Rainbow Services have experienced some troubles from Friday, September 06, 2019 - 9:30 CEST to Friday, September 06, 2019 - 10:00 CEST. All services are back online.
On Friday 6th September, 09:18 CET, the Rainbow solution experienced a global outage in EMEA region. The main EMEA database server suffered from an electrical power-loss, preventing application layer to work properly. The core services have been resumed by 09:45 CET (27min) and we monitored all customers PBX telephonic extensions to have fully reconnected by 10:00 CET.

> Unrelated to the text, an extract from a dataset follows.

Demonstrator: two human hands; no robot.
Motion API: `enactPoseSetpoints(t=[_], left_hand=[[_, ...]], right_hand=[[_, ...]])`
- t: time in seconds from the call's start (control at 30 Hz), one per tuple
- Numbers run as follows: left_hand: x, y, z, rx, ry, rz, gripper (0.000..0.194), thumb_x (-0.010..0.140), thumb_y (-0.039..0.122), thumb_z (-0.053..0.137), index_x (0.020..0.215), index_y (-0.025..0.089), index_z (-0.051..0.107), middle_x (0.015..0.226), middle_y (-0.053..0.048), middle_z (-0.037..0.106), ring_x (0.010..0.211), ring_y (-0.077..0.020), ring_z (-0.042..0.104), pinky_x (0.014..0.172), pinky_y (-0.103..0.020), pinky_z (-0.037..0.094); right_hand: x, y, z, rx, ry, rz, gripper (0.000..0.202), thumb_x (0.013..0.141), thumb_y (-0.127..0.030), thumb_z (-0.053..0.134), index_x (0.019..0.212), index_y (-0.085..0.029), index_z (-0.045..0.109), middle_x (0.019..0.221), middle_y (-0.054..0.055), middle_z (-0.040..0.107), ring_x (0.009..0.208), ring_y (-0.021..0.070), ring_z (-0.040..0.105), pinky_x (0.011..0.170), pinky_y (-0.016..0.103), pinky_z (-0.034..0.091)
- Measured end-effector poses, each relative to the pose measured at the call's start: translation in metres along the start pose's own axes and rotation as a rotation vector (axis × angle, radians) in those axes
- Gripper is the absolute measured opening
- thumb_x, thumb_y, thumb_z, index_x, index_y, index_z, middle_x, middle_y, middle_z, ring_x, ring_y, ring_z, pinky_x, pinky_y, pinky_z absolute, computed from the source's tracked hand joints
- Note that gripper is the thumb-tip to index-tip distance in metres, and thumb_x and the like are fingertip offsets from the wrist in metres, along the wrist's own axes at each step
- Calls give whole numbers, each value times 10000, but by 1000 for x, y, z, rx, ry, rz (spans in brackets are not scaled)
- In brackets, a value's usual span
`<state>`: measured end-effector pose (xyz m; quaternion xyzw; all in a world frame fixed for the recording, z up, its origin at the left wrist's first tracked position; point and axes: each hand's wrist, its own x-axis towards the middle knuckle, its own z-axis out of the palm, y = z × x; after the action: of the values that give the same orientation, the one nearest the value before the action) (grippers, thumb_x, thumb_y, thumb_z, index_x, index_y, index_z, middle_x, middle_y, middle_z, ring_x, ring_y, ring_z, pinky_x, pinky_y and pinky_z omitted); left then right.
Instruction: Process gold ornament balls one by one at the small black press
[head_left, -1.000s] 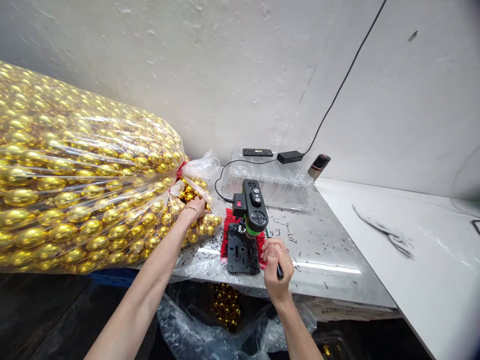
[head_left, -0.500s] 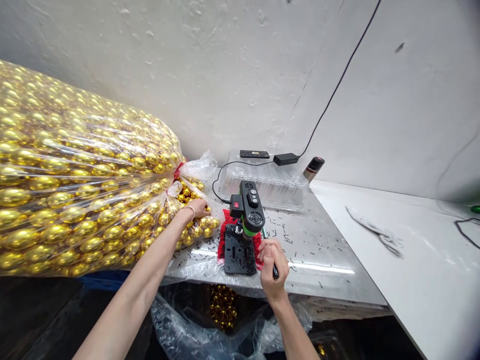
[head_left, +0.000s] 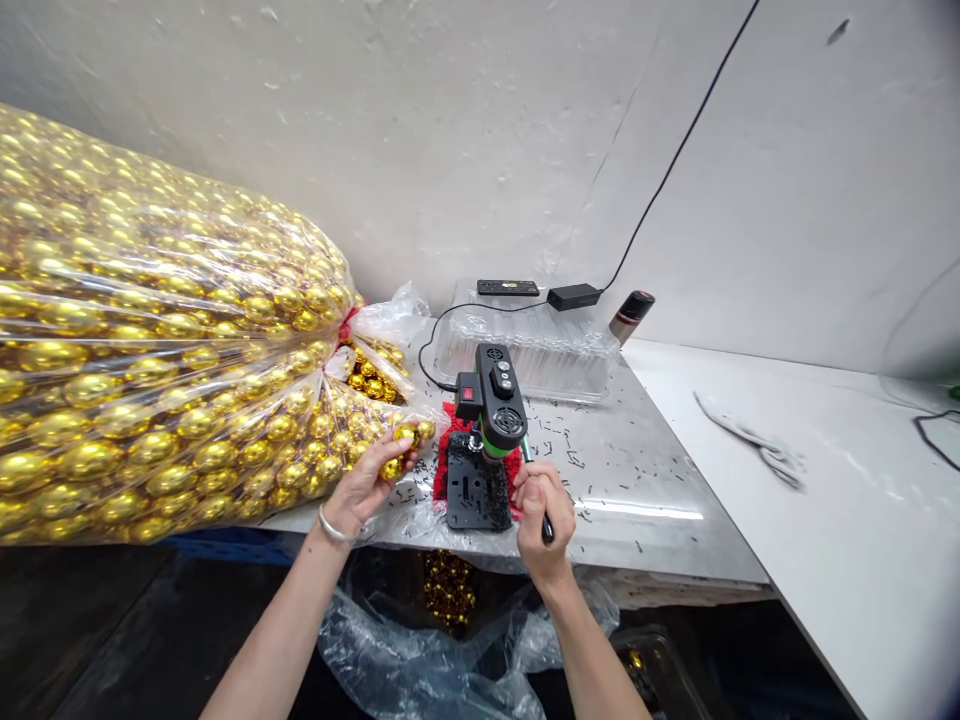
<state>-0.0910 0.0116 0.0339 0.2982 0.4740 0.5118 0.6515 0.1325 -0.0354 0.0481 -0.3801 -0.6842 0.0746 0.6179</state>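
Gold balls (head_left: 391, 468) lie in my left hand (head_left: 367, 477), its fingers curled round them, palm turned up beside the mouth of a clear bag (head_left: 262, 300) full of gold balls. My right hand (head_left: 546, 510) is wrapped round the black-ended lever (head_left: 548, 530) of a small press. The press has a black and green head (head_left: 501, 400) above a black slotted base plate (head_left: 478, 490), which stands on a red mat (head_left: 441, 480). Small black bits cover part of the plate and lie strewn over the metal tabletop (head_left: 630, 510).
Behind the press sits a clear plastic tray (head_left: 525, 350) with a black adapter (head_left: 574, 297) and cable. A spray can (head_left: 631, 317) leans at its right. Gloves (head_left: 750, 440) lie on the white table (head_left: 847, 520). Below the front edge hangs an open plastic bag (head_left: 420, 660) with gold balls.
My left hand has come out of the opening among the gold balls, turned palm up and now holds some. My right hand stays on the lever. The view has shifted slightly.
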Motion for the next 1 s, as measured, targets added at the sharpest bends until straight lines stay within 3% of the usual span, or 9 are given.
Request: enactPoseSetpoints(t=[0.13, 0.27, 0.43, 0.57, 0.77, 0.87, 1.0], left_hand=[[-6, -39, 25, -70, -67, -117, 205, 652, 255, 762, 800, 148, 671, 741, -9, 654, 585, -72, 561, 527, -167, 484], [-1, -57, 42, 10, -89, -155, 280, 624, 322, 810, 766, 141, 650, 695, 9, 620, 617, -82, 576, 580, -186, 497], [8, -61, 47, 184, -102, -103, 416, 637, 364, 809, 949, 140, 651, 794, -16, 663, 622, -91, 593, 574, -208, 484], [14, -67, 48, 475, -110, 11, 449, 712, 419, 730, 1050, 133, 658, 850, -49, 701, 700, -144, 630, 585, -233, 479], [12, -63, 55, 1118, -150, 307, 356, 821, 344, 612, 1119, 157, 667, 1106, -109, 695, 1041, -251, 630, 908, -329, 456], [11, -59, 62, 1329, -152, 364, 343, 854, 336, 572, 1145, 171, 648, 1116, -114, 682, 1053, -251, 626, 908, -320, 454], [9, -58, 69, 1433, -190, 360, 349, 871, 371, 557, 1150, 175, 631, 1140, -116, 657, 1041, -252, 628, 864, -304, 464]], right_hand=[[1, -1, -1, -20, -14, -5, 283, 895, -80, 365, 650, -200, 441, 681, 15, 499, 689, 139, 516, 590, 285, 397], [1, 0, -2, -14, -27, -12, 285, 897, -86, 362, 648, -204, 433, 671, 14, 496, 686, 142, 516, 590, 291, 399], [0, 0, -1, -21, -15, -10, 264, 901, -80, 363, 680, -199, 443, 715, 18, 508, 663, 123, 505, 581, 279, 400], [1, -1, -1, -17, -23, -3, 260, 904, -82, 357, 689, -200, 443, 701, 16, 499, 662, 125, 503, 573, 276, 399], [0, -1, -1, -10, -20, 0, 270, 903, -92, 356, 674, -202, 447, 694, 18, 505, 672, 133, 513, 585, 283, 410], [1, -2, -2, -8, -17, 4, 275, 903, -102, 356, 667, -204, 453, 685, 19, 511, 676, 139, 522, 590, 287, 415], [1, -4, -3, -16, -34, 16, 270, 902, -96, 354, 676, -203, 455, 695, 21, 512, 690, 140, 528, 593, 286, 414]])
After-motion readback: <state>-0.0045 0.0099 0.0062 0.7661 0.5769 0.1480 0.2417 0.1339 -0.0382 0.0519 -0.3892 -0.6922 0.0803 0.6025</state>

While being deeply sorry for the inconvenience, we've put immediate actions in motion two minutes after the failure to resume the services. Improvement actions and measures have also been taken to avoid such incidents to occur again in the future.
All users in EMEA suffered from a complete service blackout for at least 5 minutes. Operational decision and measures were taken to restart some core services within the very next minutes resulting in enforced user disconnections/reconnections for the next 17 minutes, until when all core services were back to normal.
- 2019-09-06 09:18 CET (T+0min): EMEA primary database server suffered from an electrical power-loss and rebooted. Thanks to continuous active master/slave database mechanisms in place, all data were kept synchronized on secondary database servers, preventing any data loss to happen. However the automatic active/passive failover did not work as expected due to some database inconsistency.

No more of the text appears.